(Task objective): Filter the listing below down to the lines with the word "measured" and copy those.

(Information shown):

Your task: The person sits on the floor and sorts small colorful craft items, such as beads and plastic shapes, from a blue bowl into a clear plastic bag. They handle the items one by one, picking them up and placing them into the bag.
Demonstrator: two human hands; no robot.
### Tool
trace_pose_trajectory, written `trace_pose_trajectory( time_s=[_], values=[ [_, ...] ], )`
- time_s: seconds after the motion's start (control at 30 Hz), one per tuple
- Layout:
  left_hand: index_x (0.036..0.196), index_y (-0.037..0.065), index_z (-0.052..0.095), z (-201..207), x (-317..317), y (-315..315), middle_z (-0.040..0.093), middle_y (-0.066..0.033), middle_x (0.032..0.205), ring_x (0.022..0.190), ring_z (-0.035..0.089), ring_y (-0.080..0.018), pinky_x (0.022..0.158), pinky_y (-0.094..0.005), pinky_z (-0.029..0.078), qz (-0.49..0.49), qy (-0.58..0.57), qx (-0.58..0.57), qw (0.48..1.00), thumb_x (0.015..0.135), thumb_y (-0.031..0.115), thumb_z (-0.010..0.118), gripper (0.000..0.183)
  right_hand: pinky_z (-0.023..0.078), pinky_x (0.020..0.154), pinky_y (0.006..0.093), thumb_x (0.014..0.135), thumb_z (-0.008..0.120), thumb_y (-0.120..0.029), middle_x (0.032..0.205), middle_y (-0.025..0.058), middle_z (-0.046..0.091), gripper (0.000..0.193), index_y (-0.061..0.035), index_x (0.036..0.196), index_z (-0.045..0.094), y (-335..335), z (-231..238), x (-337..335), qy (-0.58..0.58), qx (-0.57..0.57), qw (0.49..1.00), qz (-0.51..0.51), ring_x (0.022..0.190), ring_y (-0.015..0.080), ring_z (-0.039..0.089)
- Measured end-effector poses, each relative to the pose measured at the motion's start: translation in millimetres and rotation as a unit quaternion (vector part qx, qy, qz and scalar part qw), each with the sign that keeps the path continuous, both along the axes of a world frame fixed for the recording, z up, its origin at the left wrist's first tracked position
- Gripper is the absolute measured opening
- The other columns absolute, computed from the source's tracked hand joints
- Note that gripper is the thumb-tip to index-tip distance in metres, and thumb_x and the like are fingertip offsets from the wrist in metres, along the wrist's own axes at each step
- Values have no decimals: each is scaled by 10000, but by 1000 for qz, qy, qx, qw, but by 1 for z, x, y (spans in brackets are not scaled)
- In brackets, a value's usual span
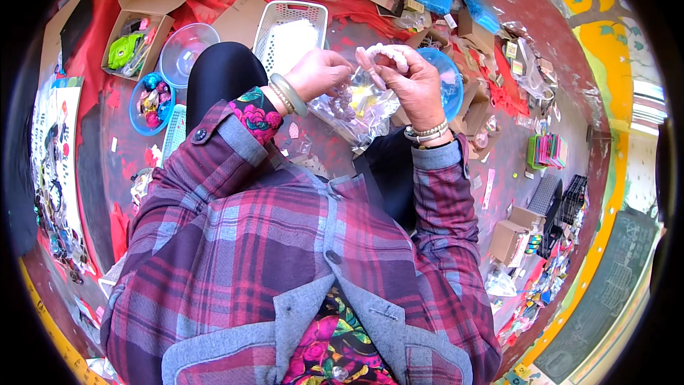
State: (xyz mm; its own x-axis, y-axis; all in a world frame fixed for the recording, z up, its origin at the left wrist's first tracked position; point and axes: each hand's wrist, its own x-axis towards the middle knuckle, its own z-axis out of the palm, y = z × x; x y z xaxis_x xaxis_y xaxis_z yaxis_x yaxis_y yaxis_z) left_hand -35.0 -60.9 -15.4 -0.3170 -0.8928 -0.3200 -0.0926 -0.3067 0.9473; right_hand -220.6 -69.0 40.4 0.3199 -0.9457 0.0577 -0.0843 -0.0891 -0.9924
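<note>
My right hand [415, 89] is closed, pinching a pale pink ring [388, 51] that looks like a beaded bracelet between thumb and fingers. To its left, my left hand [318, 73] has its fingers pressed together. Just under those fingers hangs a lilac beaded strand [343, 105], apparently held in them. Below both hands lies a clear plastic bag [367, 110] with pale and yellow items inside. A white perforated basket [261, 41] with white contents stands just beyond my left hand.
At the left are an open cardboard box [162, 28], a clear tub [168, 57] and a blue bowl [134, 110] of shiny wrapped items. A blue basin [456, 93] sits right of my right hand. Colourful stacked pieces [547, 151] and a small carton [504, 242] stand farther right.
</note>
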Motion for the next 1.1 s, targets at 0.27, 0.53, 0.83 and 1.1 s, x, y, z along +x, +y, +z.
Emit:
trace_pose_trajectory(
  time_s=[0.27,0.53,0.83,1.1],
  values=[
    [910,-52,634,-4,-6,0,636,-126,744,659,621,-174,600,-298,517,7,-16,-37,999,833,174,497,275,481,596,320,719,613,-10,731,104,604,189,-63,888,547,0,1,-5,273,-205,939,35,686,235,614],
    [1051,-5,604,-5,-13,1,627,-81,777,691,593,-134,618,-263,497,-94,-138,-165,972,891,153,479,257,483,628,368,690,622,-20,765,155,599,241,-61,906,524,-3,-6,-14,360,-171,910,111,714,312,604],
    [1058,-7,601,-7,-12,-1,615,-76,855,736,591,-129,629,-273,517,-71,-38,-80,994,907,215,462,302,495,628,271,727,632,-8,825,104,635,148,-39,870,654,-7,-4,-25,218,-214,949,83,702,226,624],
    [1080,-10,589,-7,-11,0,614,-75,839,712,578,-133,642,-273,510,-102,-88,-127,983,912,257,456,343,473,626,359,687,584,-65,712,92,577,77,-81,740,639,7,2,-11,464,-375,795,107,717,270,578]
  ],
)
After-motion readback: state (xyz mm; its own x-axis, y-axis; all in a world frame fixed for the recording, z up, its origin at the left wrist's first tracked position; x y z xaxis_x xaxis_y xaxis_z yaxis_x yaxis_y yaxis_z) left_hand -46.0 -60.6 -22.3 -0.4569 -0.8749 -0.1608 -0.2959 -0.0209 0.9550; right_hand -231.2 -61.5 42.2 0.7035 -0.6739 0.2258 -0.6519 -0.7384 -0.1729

(Answer area):
- Measured end-effector poses, each relative to the pose measured at the motion's start: translation in millimetres and rotation as a unit quaternion (vector part qx, qy, qz and scalar part qw), each with the sign that keeps the path continuous, both along the axes of a world frame fixed for the recording, z up, its origin at the left wrist's first tracked position
- Gripper is the absolute measured opening

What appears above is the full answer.